Это ее мгновенно возмутило. В спальне будто шаровая молния взорвалась, даже озоном запахло.
— Все! Убирайся отсюда! Супермен несчастный! Ненавижу!
Георгий невозмутимо развел руками:
— А все, мисс, на метро опоздал. Придется остаться до утра.
— Не хочу видеть тебя в своей постели! Видели, прощание с телом устроил! Уходи!
Она металась по комнате, швыряя ему разбросанные впопыхах возле кровати вещи — брюки, рубашку, носки, — Поспелов все это ловил и аккуратно складывал на тумбочку. Она забыла недавний кокетливый стыд и совершенно не заботилась, что находится перед очами «чужого ненавистного» мужчины совершенно голой.

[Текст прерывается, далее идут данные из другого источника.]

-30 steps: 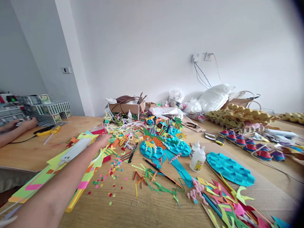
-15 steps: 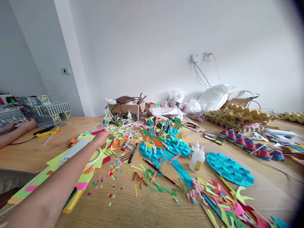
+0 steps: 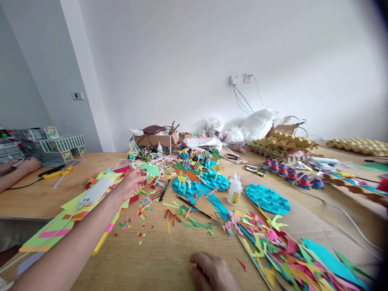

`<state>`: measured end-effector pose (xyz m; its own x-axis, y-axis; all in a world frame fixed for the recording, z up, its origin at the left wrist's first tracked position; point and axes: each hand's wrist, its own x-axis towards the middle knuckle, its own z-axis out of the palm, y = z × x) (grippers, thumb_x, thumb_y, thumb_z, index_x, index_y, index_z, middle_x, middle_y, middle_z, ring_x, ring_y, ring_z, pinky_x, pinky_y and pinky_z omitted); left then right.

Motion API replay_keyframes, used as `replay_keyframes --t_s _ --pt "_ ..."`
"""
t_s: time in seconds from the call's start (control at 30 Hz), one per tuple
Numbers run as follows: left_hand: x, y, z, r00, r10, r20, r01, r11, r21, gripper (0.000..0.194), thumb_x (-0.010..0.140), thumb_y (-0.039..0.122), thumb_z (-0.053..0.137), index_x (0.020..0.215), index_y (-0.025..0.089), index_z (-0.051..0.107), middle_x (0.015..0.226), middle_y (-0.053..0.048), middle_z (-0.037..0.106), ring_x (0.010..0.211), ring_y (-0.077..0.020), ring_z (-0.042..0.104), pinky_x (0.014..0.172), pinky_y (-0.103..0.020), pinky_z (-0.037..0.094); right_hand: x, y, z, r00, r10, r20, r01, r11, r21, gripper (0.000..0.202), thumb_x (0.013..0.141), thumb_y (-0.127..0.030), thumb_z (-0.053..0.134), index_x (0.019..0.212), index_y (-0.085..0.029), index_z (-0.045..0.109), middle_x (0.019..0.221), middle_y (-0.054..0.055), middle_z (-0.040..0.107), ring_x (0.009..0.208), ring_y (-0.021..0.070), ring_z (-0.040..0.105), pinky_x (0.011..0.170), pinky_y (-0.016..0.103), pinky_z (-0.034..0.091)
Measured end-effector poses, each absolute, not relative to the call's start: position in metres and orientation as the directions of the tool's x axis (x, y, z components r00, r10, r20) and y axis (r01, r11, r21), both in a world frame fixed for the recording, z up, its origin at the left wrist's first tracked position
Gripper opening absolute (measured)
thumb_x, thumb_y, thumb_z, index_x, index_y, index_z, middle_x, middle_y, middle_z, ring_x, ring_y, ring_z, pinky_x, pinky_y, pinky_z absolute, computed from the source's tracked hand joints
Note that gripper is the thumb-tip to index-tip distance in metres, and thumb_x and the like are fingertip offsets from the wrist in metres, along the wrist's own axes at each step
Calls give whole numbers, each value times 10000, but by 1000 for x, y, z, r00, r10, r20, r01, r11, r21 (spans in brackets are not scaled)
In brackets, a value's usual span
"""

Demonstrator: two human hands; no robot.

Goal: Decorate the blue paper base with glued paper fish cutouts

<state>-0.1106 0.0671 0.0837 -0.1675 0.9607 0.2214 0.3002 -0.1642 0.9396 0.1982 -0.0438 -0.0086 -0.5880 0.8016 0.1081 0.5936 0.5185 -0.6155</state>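
Observation:
My left hand reaches out over the paper pile at centre left. Its fingers are pinched on a green paper fish cutout, held up above the scraps. Low in the middle, my right hand hovers near the table's front, slightly blurred, fingers loosely curled and apart with nothing seen in them. Beyond the left hand lie blue egg-tray pieces decorated with paper fish and curled pipe cleaners. Paper dots and green strips are scattered between the hands.
Glue bottles stand right of centre, beside a blue oval egg-tray piece. Paper scraps cover the right front. A white power strip lies on coloured sheets at left. Another person's hands work at far left.
My left hand has drawn back slightly and now holds up the green paper fish. My right hand has come into view at the bottom. The view has turned to the right.

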Motion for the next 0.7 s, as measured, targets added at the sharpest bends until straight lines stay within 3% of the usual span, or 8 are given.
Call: replay_keyframes --t_s 0.07,0.17,0.3,0.4,0.57,0.7 --pt "-89 41 82 -52 992 118 -105 -123 987 228 599 146 681 800 158 575 752 -11 615 644 -115 586 651 -256 508 200 -43 2 -491 856 158 591 461 -662 238 772 -101 442 901 -189 621 823 34 657 718 141 615 634 218 436" --pt "-62 7 79 103 995 16 -279 14 960 279 612 105 703 873 163 621 760 -2 629 639 -102 590 629 -226 510 201 -45 18 -316 934 165 527 318 -788 220 740 -129 461 906 -172 599 882 57 646 701 141 603 591 230 434" --pt "-38 -23 72 257 966 -30 -292 107 950 268 630 114 707 883 178 649 779 -4 641 660 -101 587 644 -219 502 200 -50 39 -258 959 114 293 190 -937 330 717 -277 563 1035 -194 571 1082 93 601 946 212 577 678 289 467" --pt "-26 -35 67 342 938 -54 -240 143 960 296 654 126 690 940 196 651 870 -25 647 755 -121 583 692 -236 491 195 -51 52 -314 944 100 75 129 -989 400 717 -381 600 1067 -189 565 1127 92 585 1000 218 553 764 319 459" --pt "-13 -46 63 381 921 -79 -145 144 979 334 659 128 668 975 236 652 851 -6 636 793 -130 556 729 -256 471 184 -46 55 -330 940 87 -93 59 -994 302 661 -377 660 879 -174 612 813 14 637 760 141 573 694 262 428" --pt "-11 -49 62 344 935 -82 -96 122 988 348 651 144 676 985 238 656 881 -20 649 841 -153 560 731 -252 463 181 -44 47 -304 951 52 -161 2 -987 197 610 -334 668 655 -169 569 565 -48 536 530 84 470 545 220 361"
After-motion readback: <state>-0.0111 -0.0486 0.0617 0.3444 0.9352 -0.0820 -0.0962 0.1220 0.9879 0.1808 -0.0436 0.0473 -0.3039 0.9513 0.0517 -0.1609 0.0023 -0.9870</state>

Природа вылепила из нее совершенство. Но зачем, с какой целью? В чем был промысел Божий, если это прекрасное существо служило лишь яблоком раздора, разочарования и несчастья?
Нина бросила ему пиджак, и на лету из него вывалился и грохнулся о паркет пистолет.
— Я же учил тебя осторожному обращению с оружием! — весело прикрикнул он. — А если выстрелит?
В полумраке он принял гримасу крайней решительности за растерянность и даже не шевельнулся, чтобы встать и поднять пистолет. Нина же склонилась, осторожной рукой взяла оружие и в следующее мгновение отпрыгнула в сторону кошачьим прыжком и наставила ствол на Георгия словно коготки выпустила.
— На колени, супермен! Это не шутка! Я застрелю тебя!
Поспелов уже понял это, ибо, наконец, разглядел ее лицо в косом свете торшера и услышал шипящий дребезг металла в голосе.
Пистолет был с глушителем, и патрон в патроннике…
Может, это и был рок? Вот такой вот поворот судьбы, ее месть?
— На колени! Я сейчас убью тебя. И мне ничего не будет. Ты меня изнасиловал! Есть следы!.. Мне ничего не будет.
Перед глазами почему-то возникла солнечная улыбка Зарембы, словно Цыган сейчас смеялся над ним.
— Перед такой женщиной можно встать на колени, — стараясь двигаться плавно, Георгий встал с кровати. — И умереть от ее руки.
— Не юродствуй, подонок!
— Что же мне, реветь теперь? Слезы лить в три ручья? — без всякой натяжки засмеялся он. — Ты мне хоть перед смертью поставь конкретную задачу, без капризов. Встать на колени, а дальше? Сразу выстрел в голову? Это же грубо!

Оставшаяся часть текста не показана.